College of Computer and Information Engineering, Henan Normal University, Xinxiang 453007, China.
Engineering Lab of Intelligence Business & Internet of Things, Xinxiang 453007, China.
Sensors (Basel). 2022 Aug 17;22(16):6163. doi: 10.3390/s22166163.

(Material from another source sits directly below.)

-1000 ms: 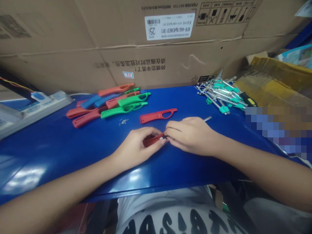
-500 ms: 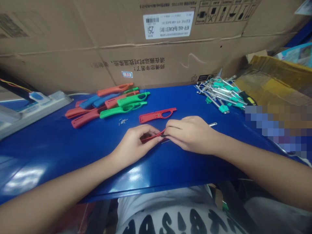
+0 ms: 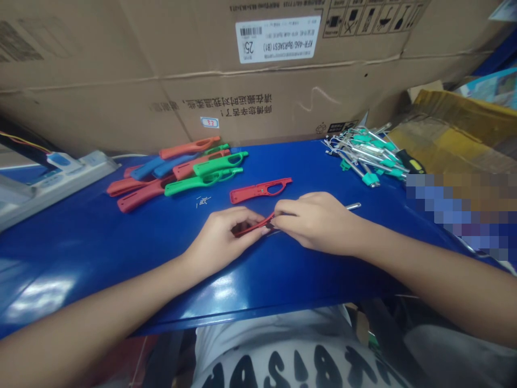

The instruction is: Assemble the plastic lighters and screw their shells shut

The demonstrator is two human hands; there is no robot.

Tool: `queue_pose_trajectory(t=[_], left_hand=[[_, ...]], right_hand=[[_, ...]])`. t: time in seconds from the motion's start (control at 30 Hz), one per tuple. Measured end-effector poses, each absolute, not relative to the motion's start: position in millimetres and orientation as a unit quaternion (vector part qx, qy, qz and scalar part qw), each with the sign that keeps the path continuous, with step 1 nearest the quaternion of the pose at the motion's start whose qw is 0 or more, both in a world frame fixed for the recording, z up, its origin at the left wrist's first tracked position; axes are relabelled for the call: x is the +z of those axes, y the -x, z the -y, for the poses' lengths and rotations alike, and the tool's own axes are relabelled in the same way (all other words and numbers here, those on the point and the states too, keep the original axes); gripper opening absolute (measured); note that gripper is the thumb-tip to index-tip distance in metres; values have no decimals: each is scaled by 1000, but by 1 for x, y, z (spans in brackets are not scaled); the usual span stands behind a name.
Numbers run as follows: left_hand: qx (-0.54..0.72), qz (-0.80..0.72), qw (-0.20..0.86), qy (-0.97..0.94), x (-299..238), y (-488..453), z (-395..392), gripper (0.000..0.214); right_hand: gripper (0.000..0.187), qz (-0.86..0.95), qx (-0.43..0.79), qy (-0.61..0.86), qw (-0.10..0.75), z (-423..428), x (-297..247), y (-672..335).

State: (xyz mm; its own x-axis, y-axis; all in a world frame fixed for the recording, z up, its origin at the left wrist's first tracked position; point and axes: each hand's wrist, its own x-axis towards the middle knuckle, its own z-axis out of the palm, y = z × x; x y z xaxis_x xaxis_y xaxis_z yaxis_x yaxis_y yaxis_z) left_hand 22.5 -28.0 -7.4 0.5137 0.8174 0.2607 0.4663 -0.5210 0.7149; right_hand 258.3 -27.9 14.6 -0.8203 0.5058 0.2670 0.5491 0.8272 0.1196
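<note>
My left hand [image 3: 220, 237] is closed round a red plastic handle shell [image 3: 252, 226], held on edge just above the blue table [image 3: 100, 242]. My right hand [image 3: 317, 221] pinches the shell's right end, and a thin metal rod [image 3: 353, 206] sticks out past its knuckles. A second red shell [image 3: 260, 190] lies flat just behind both hands. A few tiny metal pins [image 3: 203, 201] lie to the left of it.
A pile of red, blue and green handle shells [image 3: 181, 172] lies at the back left. A heap of metal rods with teal parts [image 3: 365, 156] sits at the back right. Large cardboard boxes [image 3: 242, 70] wall the back. A white power strip [image 3: 52, 178] lies far left.
The red shell has turned from lying flatter in my left hand to standing on its edge. The metal rod's end has shifted slightly right. Both hands stay in place.
</note>
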Motion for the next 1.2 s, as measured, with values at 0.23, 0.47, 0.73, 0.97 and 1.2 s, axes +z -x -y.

The rapid growth of digital information has produced massive amounts of time series data on rich features and most time series data are noisy and contain some outlier samples, which leads to a decline in the clustering effect. To efficiently discover the hidden statistical information about the data, a fast weighted fuzzy C-medoids clustering algorithm based on P-splines (PS-WFCMdd) is proposed for time series datasets in this study. Specifically, the P-spline method is used to fit the functional data related to the original time series data, and the obtained smooth-fitting data is used as the input of the clustering algorithm to enhance the ability to process the data set during the clustering process. Then, we define a new weighted method to further avoid the influence of outlier sample points in the weighted fuzzy C-medoids clustering process, to improve the robustness of our algorithm. We propose using the third version of mueen's algorithm for similarity search (MASS 3) to measure the similarity between time series quickly and accurately, to further improve the clustering efficiency. Our new algorithm is compared with several other time series clustering algorithms, and the performance of the algorithm is evaluated experimentally on different types of time series examples. The experimental results show that our new method can speed up data processing and the comprehensive performance of each clustering evaluation index are relatively good.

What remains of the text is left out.